We must be in Africa - one of the week’s highlights was seeing the back half of a very large elephant as he stepped off the road and into the forest in front of us. We spend Wednesday in Arusha National Park as no work on a public holiday. The week just gone included the celebration of Eid el Fitr - a two day (or possibly two half days) holiday that isn’t declared until the evening before. This year it could have been Tuesday and Wednesday, or Wednesday and Thursday (or even Thursday and Friday but that was only a slim chance that no-one took seriously). It is a public holiday that tells me I’m in Africa with equal parts amusement and exasperation!
Sewing group - making slings to suspend babies in when they are being weighed at the Flying Medical Service Clinics. |
I’ve been working on getting a speaker from Femme International to come and talk to the girls about sexual, menstrual and reproductive health for over a month and late Friday last week FI finally sent an invoice and confirmed a speaker for Thursday June 6 if we had paid and if it wasn’t a holiday for Eid. The problem was that I couldn’t get to the bank to pay until Tuesday and if that was a holiday then the speaker wouldn’t be able to come on Thursday even though it wasn’t a holiday because we wouldn’t have paid and the materials for the workshop couldn’t be prepared until I had. If Tuesday wasn’t the holiday then I could pay but FI couldn’t come because Thursday would be a holiday! What a way to run a country! Africa! (I did make the payment on Tuesday and have had a speaker confirmed for Thursday next week!)
Wednesday we had a lovely day at Arusha NP. Lots of birds, mammals and reptiles and a glimpse of the snowy peaks of Mt Kilimanjaro. Look at Steve’s Blog for lovely pictures.
Yesterday I had three jobs to do - 1. get money from the ATM, 2. transfer it into my M-Pesa account on my phone to pay for electricity and 3. get some laminating done for Monday’s maths lessons. I walked down to the shops with high hopes. The CRDB ATM was not working, neither was the NBC ATM. Oh well, hamna shida, I gave all the 10,000/= notes I had to Glory in the M-pesa office so at least we would be able to pay the electricity. Luckily (!) the electricity was off for about 12 hours on Wednesday so we hadn’t used up all of our last top-up. I tried the first laminating shop - they don’t actually do laminating there, they send it away to be done and you pick it up later so no use to me. The next laminating shop - one I’ve used before - was closed. The third and final one was open but had run out of pouches! So I walked home with one job half done. Not a great result even by Tanzanian standards. Today I took the pages needing laminating and some of my own laminating pouches down to the third shop and did the job using his machine. I gave him 1500/= for the electricity used! I need a visitor from Aus to bring me my laminator and a case full of pouches!

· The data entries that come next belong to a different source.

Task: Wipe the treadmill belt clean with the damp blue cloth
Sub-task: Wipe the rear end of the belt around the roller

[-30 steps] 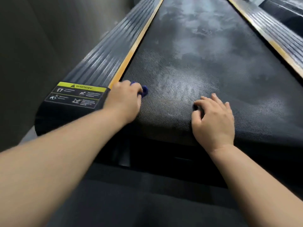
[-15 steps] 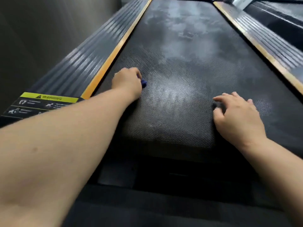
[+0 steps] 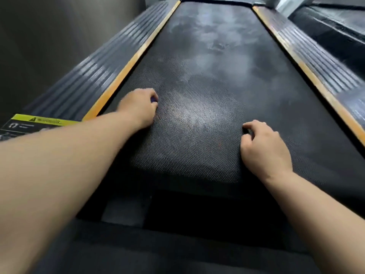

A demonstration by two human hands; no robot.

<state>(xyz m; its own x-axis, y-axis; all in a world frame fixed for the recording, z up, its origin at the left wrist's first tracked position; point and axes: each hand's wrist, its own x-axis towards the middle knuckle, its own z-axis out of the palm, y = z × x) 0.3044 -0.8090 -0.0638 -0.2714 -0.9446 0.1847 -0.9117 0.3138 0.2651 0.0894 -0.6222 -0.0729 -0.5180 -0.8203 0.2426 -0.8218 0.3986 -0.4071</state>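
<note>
- Left hand (image 3: pixel 139 107): closed over the blue cloth (image 3: pixel 154 99) and pressed down on the belt (image 3: pixel 213 91) near its left edge; only a small blue corner is seen past the knuckles, the rest being hidden under the palm; the flat, pressing hold is judged to suit scrubbing the belt
- Right hand (image 3: pixel 264 147): laid on the belt toward its right side, fingers curled under and nothing seen held; it is judged to serve as a brace for the leaning body, or to steady the belt against sliding
- Belt: dark, dotted texture; pale grey smears are seen across the middle and far stretches, so most of the length is judged not yet cleaned
- Orange strip (image 3: pixel 126 70): runs just beside the left hand, between belt and left side rail (image 3: pixel 94 72); a sideways stroke is bounded by it
- Right side rail (image 3: pixel 324 68): ribbed, with its own orange edge, well apart from the right hand
- Warning sticker (image 3: pixel 35 120): yellow and black, at the near end of the left rail, partly covered by the left forearm
- Obstructions: nothing is seen lying on the belt ahead; the far smears are judged to call for a longer reach
</note>
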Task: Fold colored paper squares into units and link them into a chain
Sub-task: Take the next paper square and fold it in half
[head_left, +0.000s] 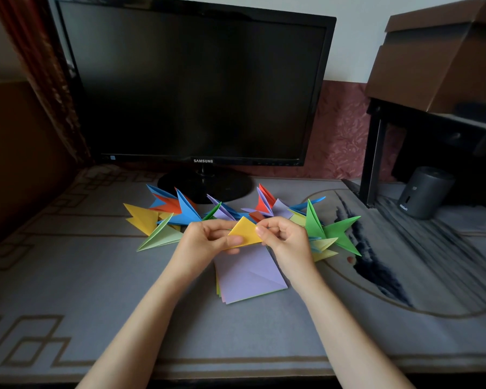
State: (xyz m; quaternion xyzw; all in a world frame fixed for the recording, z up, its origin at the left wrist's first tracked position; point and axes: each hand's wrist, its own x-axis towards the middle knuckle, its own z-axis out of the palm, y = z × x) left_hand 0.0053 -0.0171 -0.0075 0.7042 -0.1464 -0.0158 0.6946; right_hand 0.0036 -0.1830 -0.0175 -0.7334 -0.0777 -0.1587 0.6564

Today we also went to Shanga - one of my favourite places. We took our collection of empty glass jars and bottles for recycling. Shanga has workshops for glass blowing, weaving, tailoring and jewellery making, mostly staffed by people living with disability. I bought another jug - I just can’t resist. And I think it a social enterprise eminently deserving of support. We are taking the students from Olkokola there next Tuesday on an excursion.
We still have no work permit or residents visa. I have a receipt that says I’ve paid the visa fee which the Archdiocese immigration officer says I can flash if the Immigration Police ‘disturb’ me. A trip to Uganda could be in the offing!